To do: Go through the following data and transcribe exactly the stretch of lines from the one holding "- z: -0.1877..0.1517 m" to the one holding "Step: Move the", both included.

Listed entries Start Marker

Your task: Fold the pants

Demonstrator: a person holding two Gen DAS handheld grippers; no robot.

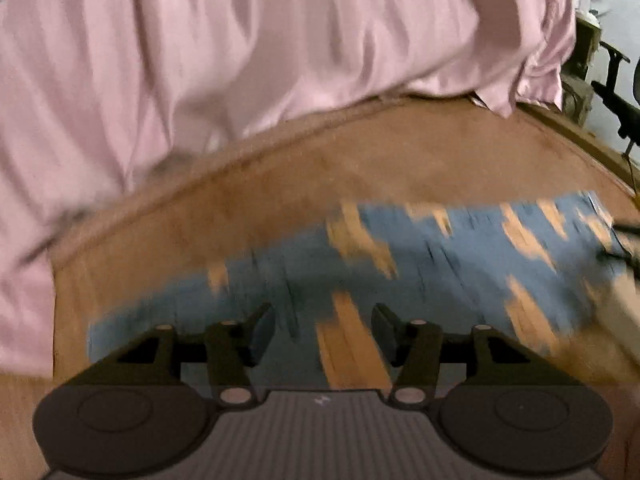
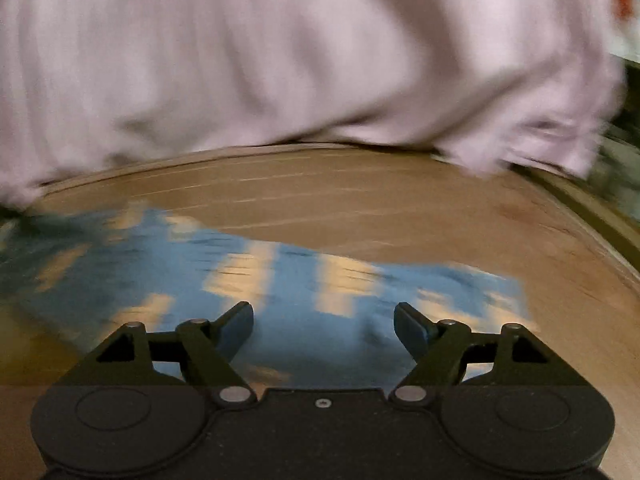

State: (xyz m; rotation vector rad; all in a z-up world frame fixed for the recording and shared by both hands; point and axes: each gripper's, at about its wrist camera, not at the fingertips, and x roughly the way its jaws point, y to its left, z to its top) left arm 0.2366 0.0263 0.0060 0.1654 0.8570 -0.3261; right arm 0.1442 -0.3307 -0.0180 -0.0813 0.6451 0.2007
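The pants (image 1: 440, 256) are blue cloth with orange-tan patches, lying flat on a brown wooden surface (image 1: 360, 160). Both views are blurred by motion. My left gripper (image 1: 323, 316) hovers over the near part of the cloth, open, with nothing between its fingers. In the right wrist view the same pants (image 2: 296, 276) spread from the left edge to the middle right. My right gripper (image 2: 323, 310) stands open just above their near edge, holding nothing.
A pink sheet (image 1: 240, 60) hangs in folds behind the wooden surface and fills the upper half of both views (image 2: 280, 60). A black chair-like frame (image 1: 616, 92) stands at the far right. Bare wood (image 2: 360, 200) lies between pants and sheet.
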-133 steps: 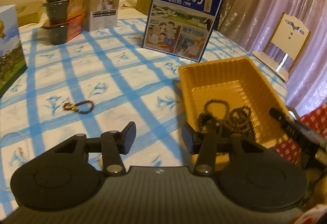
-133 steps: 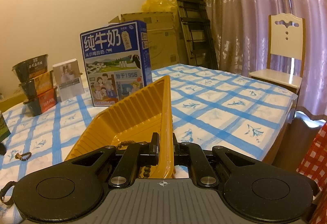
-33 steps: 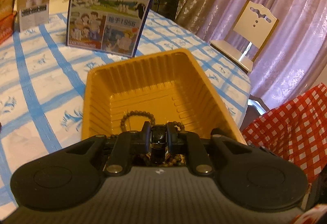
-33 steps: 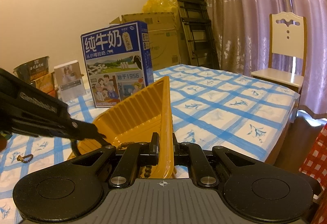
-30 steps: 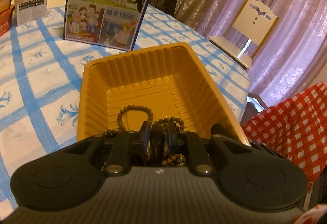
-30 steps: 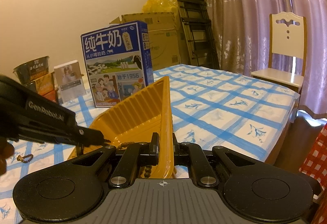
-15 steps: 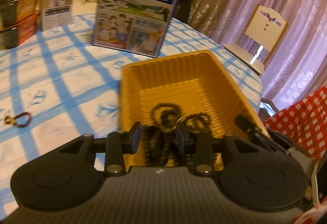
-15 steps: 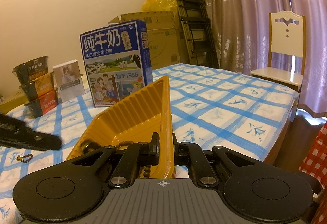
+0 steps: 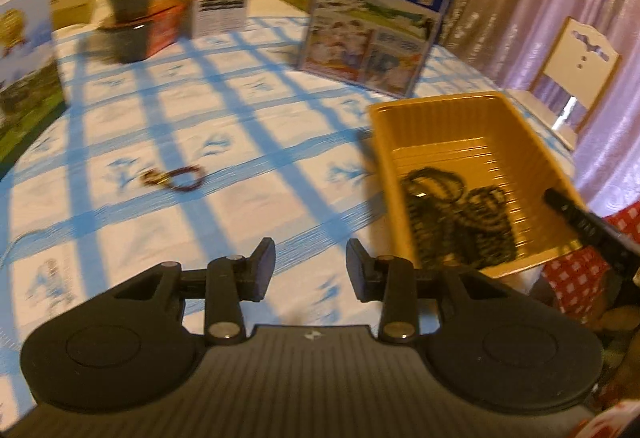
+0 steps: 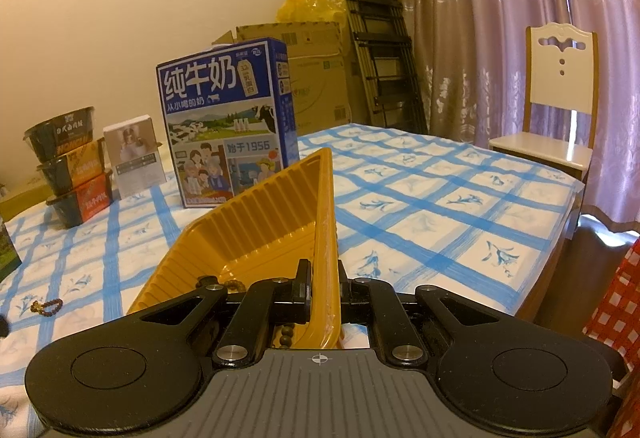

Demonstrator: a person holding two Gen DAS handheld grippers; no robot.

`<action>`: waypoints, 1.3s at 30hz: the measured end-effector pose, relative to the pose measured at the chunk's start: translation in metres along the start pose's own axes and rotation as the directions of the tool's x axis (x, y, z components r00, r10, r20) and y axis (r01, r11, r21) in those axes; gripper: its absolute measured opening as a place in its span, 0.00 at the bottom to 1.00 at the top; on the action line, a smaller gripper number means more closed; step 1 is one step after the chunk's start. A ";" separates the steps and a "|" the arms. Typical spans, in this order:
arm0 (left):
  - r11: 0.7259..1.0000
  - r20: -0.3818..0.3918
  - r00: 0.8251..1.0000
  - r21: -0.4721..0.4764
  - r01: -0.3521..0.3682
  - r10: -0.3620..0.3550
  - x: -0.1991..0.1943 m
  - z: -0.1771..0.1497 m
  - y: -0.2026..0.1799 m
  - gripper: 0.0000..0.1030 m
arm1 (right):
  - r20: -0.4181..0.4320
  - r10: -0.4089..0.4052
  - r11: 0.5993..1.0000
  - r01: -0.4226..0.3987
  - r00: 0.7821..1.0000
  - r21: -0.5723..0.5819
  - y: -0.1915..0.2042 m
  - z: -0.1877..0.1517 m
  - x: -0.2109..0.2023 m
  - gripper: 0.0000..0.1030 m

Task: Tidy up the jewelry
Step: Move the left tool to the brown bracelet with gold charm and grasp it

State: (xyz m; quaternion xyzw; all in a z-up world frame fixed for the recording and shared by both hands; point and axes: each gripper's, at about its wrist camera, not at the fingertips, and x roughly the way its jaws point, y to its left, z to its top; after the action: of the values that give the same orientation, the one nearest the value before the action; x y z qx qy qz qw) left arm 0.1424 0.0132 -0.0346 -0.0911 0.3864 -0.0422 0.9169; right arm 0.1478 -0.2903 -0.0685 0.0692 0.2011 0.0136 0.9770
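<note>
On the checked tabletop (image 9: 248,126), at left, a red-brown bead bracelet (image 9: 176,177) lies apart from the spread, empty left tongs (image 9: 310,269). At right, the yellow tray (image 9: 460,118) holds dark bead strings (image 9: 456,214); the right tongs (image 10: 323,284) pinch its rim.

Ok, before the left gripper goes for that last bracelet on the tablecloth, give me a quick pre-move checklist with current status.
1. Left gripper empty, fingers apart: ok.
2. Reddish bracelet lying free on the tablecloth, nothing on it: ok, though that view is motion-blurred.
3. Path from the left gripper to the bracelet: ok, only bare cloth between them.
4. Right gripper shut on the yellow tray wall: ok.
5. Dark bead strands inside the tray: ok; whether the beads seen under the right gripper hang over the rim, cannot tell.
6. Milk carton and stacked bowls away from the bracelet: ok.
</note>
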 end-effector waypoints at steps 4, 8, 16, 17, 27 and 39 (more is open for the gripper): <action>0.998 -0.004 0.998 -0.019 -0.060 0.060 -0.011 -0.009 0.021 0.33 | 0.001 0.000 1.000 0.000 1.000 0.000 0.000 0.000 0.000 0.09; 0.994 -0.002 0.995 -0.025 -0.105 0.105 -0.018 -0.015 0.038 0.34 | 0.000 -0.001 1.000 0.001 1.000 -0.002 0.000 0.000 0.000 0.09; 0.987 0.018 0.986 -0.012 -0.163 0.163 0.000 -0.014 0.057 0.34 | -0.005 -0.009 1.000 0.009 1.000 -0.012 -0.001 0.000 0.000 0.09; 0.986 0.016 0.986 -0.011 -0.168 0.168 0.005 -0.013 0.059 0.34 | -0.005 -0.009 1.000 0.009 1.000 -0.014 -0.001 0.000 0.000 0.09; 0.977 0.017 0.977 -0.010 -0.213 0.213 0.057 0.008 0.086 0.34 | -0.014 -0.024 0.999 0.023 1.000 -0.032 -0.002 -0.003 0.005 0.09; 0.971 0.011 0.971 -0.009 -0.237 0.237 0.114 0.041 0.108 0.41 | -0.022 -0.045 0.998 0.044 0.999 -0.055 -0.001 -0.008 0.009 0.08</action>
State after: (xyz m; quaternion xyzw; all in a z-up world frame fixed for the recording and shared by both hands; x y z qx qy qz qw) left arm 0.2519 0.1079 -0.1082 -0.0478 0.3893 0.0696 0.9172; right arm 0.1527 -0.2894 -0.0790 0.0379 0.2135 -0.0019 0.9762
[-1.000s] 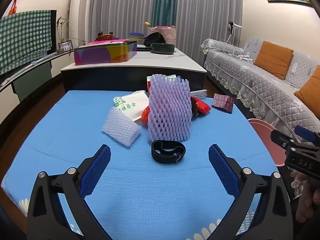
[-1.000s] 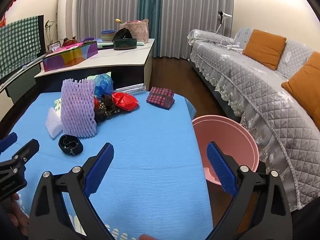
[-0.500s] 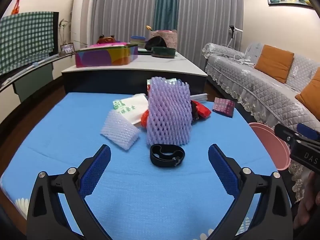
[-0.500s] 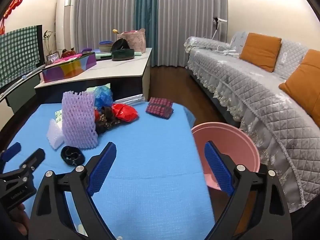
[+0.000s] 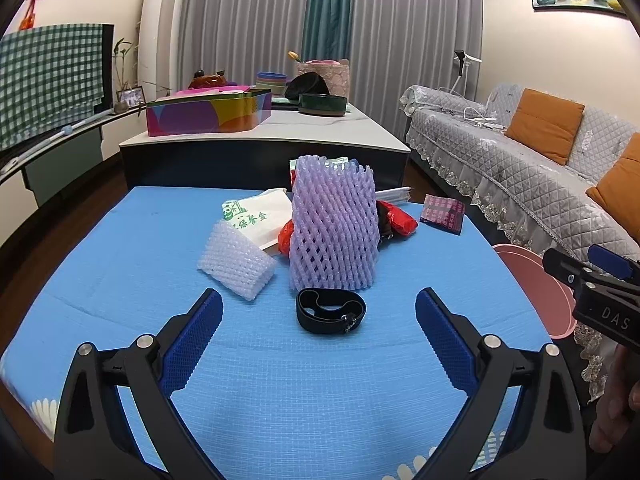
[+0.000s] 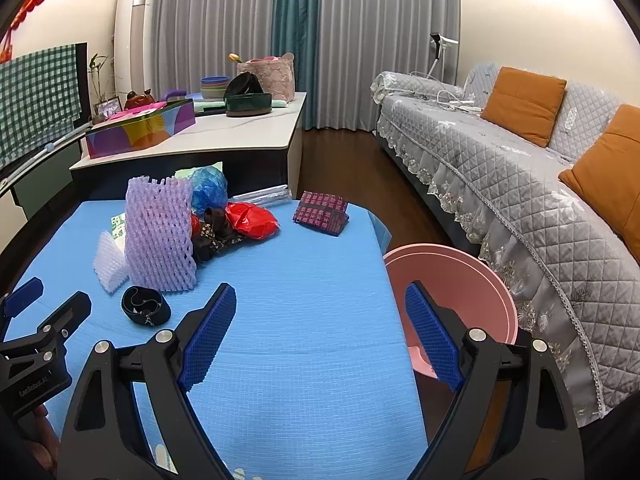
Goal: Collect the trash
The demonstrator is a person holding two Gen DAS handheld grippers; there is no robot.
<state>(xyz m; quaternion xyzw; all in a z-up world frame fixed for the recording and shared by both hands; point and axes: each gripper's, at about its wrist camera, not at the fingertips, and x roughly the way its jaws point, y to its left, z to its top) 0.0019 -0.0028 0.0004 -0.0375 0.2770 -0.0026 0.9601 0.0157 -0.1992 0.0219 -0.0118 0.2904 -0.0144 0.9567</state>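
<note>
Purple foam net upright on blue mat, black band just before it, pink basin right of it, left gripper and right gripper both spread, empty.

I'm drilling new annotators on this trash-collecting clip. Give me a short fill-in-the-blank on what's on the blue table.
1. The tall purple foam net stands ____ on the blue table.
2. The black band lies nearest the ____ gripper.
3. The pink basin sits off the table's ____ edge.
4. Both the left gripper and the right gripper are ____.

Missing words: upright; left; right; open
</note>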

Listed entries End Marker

Exercise solution:
  - z: -0.1877..0.1517 m
  - x: -0.2109..0.2023 m
  - gripper: 0.0000..0.1030 m

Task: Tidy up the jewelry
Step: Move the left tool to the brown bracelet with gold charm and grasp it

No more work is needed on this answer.